Cal Coast News
- Type: Online Newspaper
- Format: Digital-only
- Staff writers: Karen Velie, Josh Friedman, Ben DiGuglielmo
- Founded: 2008
- Language: English
- Headquarters: P.O. Box 15508, San Luis Obispo, California
- Website: calcoastnews.com

= Cal Coast News =

Cal Coast News is an online investigative news site that covers San Luis Obispo County, California. It’s generally abbreviated as CCN. The news group focuses its coverage on issues particularly relevant to the Central Coast of California.

The news group's readership grew substantially in 2010 after a series of stories on hard-money lending led to multiple indictments, including the arrests of developer Kelly Gearhart and lender Karen Guth. In recent years, Cal Coast News reported on county corruption regarding a county supervisor, cannabis business owners and developers.

== History ==
In late Karen Velie, and Daniel Blackburn launched their own online outlet called Uncovered SLO. The name was soon changed to Cal Coast News. Three time Pulitzer Prize winning journalist George Ramos was once an editor who was also serving as the head of the journalism department at California Polytechnic State University. From its inception, CCN emphasized independent investigative journalism and tackled controversies in local government and industry.

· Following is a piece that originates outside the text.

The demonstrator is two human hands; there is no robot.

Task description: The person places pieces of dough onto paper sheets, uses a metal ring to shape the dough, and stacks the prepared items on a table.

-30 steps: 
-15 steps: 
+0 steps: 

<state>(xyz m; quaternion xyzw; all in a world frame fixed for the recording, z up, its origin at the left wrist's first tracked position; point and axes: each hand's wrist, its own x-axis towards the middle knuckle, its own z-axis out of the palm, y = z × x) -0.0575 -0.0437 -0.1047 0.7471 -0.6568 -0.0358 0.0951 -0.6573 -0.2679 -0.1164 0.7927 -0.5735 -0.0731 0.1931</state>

Following Ramos's death in 2011, the role of editor was passed on to Cal Poly professor and former journalism department chair Bill Loving. Currently the newspaper is staffed by editors Bill Loving and Karen Velie as well as reporters Josh Friedman and Ben DiGuglielmo

==Libel suit==
In 2012, an article by Cal Coast News inappropriately cited sources referencing a contractor's employment history and accusing him of mishandling hazardous waste. In 2017 the publication lost the resulting libel case and was asked to pay $1.1 million in damages. After the case ended, Charles Tenborg, the Arroyo Grande waste-management business owner who sued the paper, purchased the paper's Limited Liability Corporation and canceled it. The LLC had been suspended by the Secretary of State after the libel case and Tenborg registered the name himself. While Tenborg controlled the name Cal Coast News he did not gain access to or control over the website where stories were being published, though rumors circulated that he and his co-claimants had taken over the paper. The case was being taken to the SLO County Superior Court in 2017. Subsequent investigations by the Cal Coast News into Tenborg led to claims that Tenborg had given false testimony during the libel suit. Tenborg tried to settle CCN's libel suit appeal out of court, but Blackburn and Velie rejected his demands. In 2019, the appeals court upheld the original libel verdict citing the lack of a full record of the original trial. Also as of 2019, Tenborg and his co-claimant Bill Worrell were under criminal investigation for fraud.

== Adam Hill ==
CCN has published articles accusing former San Luis Obispo County District 3 Supervisor Adam Hill of corruption and bribery. Hill claimed they were false. In a 2012 interview with the New Times, Hill said Velie was a former student of his. He alleged that Velie was someone who said "fabrications". Velie and CCN accused Hill of corruption, bribery with local developers and special interest groups, and personal and financial retaliation. The website accused Hill of backing the Tenborg libel lawsuit as part of "an undisguised effort to destroy the eight-year-old online news agency."

CCN was the first to report that Hill's office and home was searched by the FBI in early 2020. These events would be followed by Hill's suicide attempt. CCN implied the FBI raid and suicide attempt was linked to allegations they published that Hill solicited money from the marijuana and development industries. In August 2020, Hill was found dead at his home from a suspected suicide. CCN erroneously reported the cause of death was a gunshot wound.

==Video footage==

Also in 2019, Cal Coast News released video footage of a physical assault of a woman at a bar by a San Luis Obispo city employee. The employee pleaded guilty to a misdemeanor to avoid more serious charges, but CCN's release of the video led to local outrage and the eventual firing of the city employee.

==Black Lives Matter==

In 2020, CCN covered protests throughout San Luis Obispo inspired by the Black Lives Matter movement and initiated after the murder of George Floyd, a black American man, during an arrest in Minneapolis. Its reporting evoked criticism from protesters for the allegations and reporter publishing them. In August 2020, Friedman accused Black Lives Matter protesters of planning to protest in front of the home of SLO County District Attorney Dan Dow. His website cited a flyer announcing the protest that was allegedly sourced from local activist groups. BLM Community Action, a coalition group responsible for organizing most of the protests in San Luis Obispo, denied being involved in the creation of the flyer and denounced the protest at Dow's home.